I'd say that's a pretty accurate assessment.
There are other ways to bring down costs. Limiting awards in malpractice suits would reduce insurance costs to doctors and the savings could be passed on that way. No one seems to be exploring ways to cut down on expenses - not death panels, but to really just cut the cost of each procedure. There must be ways to do that.
Tort reform hasn't been proven to reduce healthcare costs. Texas instituted caps on malpractice rewards and while the cost of malpractice insurance has declined, those savings have not been passed along to either patients or payors. Also, the experience in Texas disproves the idea that defensive medicine is driving healthcare costs. The utilization of services did not decline and in fact, Texas still has greater utilization of surgical procedures for Medicare beneficiaries.

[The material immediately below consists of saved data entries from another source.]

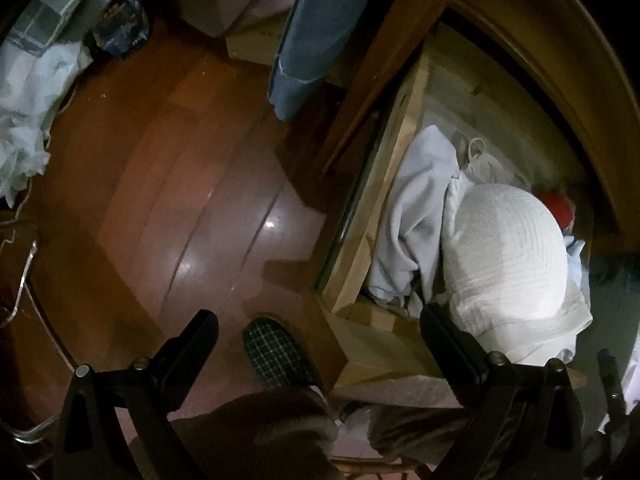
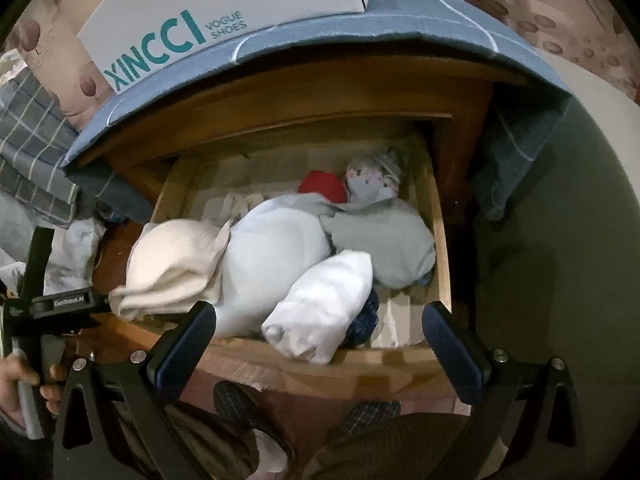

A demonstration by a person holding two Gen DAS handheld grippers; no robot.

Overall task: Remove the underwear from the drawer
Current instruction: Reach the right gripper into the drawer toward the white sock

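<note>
Grippers first: our right gripper (image 2: 320,344) stands with jaws wide apart and empty, poised over the front edge of the open wooden drawer (image 2: 440,248); our left gripper (image 1: 320,344) is likewise spread and holds nothing, one finger above the floor (image 1: 180,200), the other at the drawer's near corner. Inside the drawer we see the underwear: a white roll (image 2: 320,304) nearest the front, a pale blue bundle (image 2: 276,256), a cream piece (image 2: 176,264) draped over the left wall, a grey bundle (image 2: 384,240), a red item (image 2: 322,186) and a floral piece (image 2: 372,178) behind. A shoe box (image 2: 224,16) rests on the cloth-covered cabinet top.
</note>
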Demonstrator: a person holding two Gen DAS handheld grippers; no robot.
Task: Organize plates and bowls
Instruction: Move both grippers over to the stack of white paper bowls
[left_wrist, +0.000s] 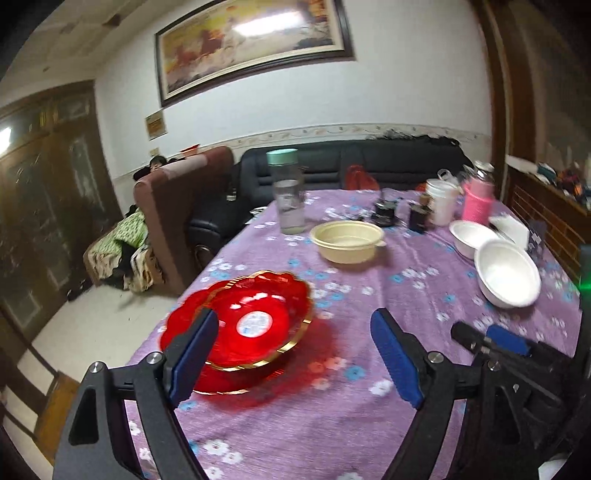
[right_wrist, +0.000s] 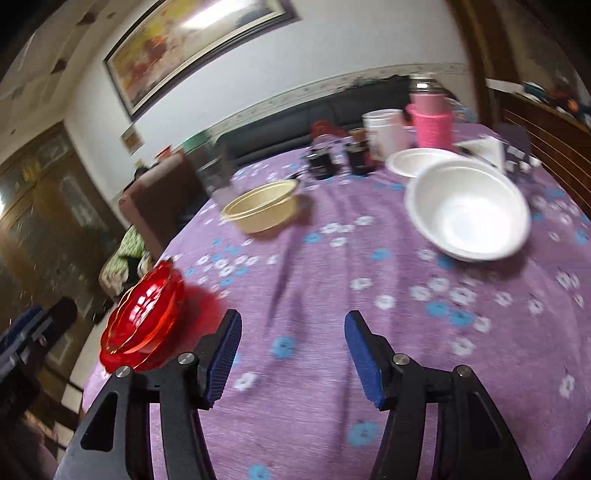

The only real way to reduce costs is to reduce the utilization of expensive procedures and diagnostic testing. I honestly do not see how that can happen without a significant change in the healthcare culture. I think end of life counseling would help. I work for a provider that provides a very expensive service to patients with a chronic condition. I've been told that many of our patients would choose hospice if they had that choice. I've seen situations where patients have wanted to choose hospice care but have been talked out of it by family members who wanted "everything" to be done (of course the family member isn't paying for "everything").
I supported healthcare reform because I work in healthcare and deal with insurance issues everyday. The current system is absolutely terrible and not sustainable. Something had to be done. I'm not sure what was passed is the best solution but at least it's something. I know that beginning this fall, our patients will begin to have some protection.
@Anon
I agree. There needs to be practical, realistic counseling.
I think the down side is that that the term "end of life" has come to mean to many "euthanasia." Not sure what to call it.
My husband and I have advance medical directives that say, essentially, "don't do anything - we're ready to go - just feed us while we can eat."